A Normandy baker becomes obsessed with his new English neighbour, who shares the name of Flaubert's tragic heroine.


Review by Eric Hillis

Directed by: Anne Fontaine

Starring: Fabrice Luchini, Gemma Arterton, Jason Flemyng




"Like a nap in a Normandy field on an August afternoon, Gemma Bovery is a serene but ultimately empty experience. It will, however, be interesting to see how Arterton's burgeoning sideline in Gallic cinema develops."

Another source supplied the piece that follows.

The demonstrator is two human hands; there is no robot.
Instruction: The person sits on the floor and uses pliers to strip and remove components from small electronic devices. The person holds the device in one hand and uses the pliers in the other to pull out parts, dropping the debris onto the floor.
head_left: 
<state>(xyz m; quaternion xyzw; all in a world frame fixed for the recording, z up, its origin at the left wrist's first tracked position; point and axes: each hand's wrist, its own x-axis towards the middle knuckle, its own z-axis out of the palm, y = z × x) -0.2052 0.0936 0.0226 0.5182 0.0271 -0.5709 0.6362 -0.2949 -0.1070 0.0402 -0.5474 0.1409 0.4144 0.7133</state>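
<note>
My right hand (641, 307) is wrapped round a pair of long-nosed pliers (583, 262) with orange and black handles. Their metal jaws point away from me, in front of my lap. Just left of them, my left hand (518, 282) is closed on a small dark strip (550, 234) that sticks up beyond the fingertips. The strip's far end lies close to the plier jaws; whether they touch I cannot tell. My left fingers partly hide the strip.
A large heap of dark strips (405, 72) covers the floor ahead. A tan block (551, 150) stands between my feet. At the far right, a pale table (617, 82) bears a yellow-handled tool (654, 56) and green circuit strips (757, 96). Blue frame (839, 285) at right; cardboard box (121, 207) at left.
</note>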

Tired of settling for supporting roles in English language productions, Kristin Scott Thomas exploited her bilingual skills and set off across the channel to France, reinventing herself as Gallic cinema's most popular female star with meaty roles in acclaimed movies like I've Loved You So Long and Love Crime (though lately, in films like Looking for Hortense, In the House and Before the Winter Chill, she's had to settle for the sort of 'wife' roles she fled England to avoid). Now her compatriot Gemma Arterton seems set to follow suit, with a role in Arnaud des Pallieres's upcoming Orpheline next year; before then we have her French language debut in Anne Fontaine's Gemma Bovery.
Based on a '90s graphic novel, Gemma Bovery takes us to Normandy, where baker and literary buff Martin (Fabrice Luchini) has his quiet life upset by the arrival of an English couple who move into the rundown house across the street. Martin immediately becomes obsessed with Gemma (Arterton), and not just because she looks like Gemma Arterton; her name is Gemma Bovery, not quite Emma Bovary, but close enough for Martin to decide she is destined to follow the same tragic path as Flaubert's doomed heroine (her husband's name is also Charles!).
At first it seems we're in for yet another spin on that Gallic cinema cliché of an aging intellectual man falling for a free-spirited young woman; when Martin first meets Gemma, his voiceover proclaims it the end of years of "sexual tranquility". Yet it quickly becomes apparent that, while inevitably physically attracted to Gemma - as any red-blooded heterosexual male would be - Martin is more obsessed with the literary character he feels he has conjured to life, and is more interested in preventing her from meeting the same fate as Emma than in becoming romantically entangled himself, exploding in a fit of rage when Gemma suggests buying poison to deal with the scourge of field mice in her home.
When the film focusses on Martin, played with a quiet charm by Luchini, an actor with a face you can't help but warm to, it's a pleasant piece of whimsy, but too much of the film is centred around the title character, who, despite plenty of screen time, never feels like a fully fleshed out person. It could be argued that this is intentional, but as we don't always view her actions through Martin's eyes, it's an argument this reviewer isn't buying.
Like a nap in a Normandy field on an August afternoon, Gemma Bovery is a serene but ultimately empty experience. It will, however, be interesting to see how Arterton's burgeoning sideline in Gallic cinema develops.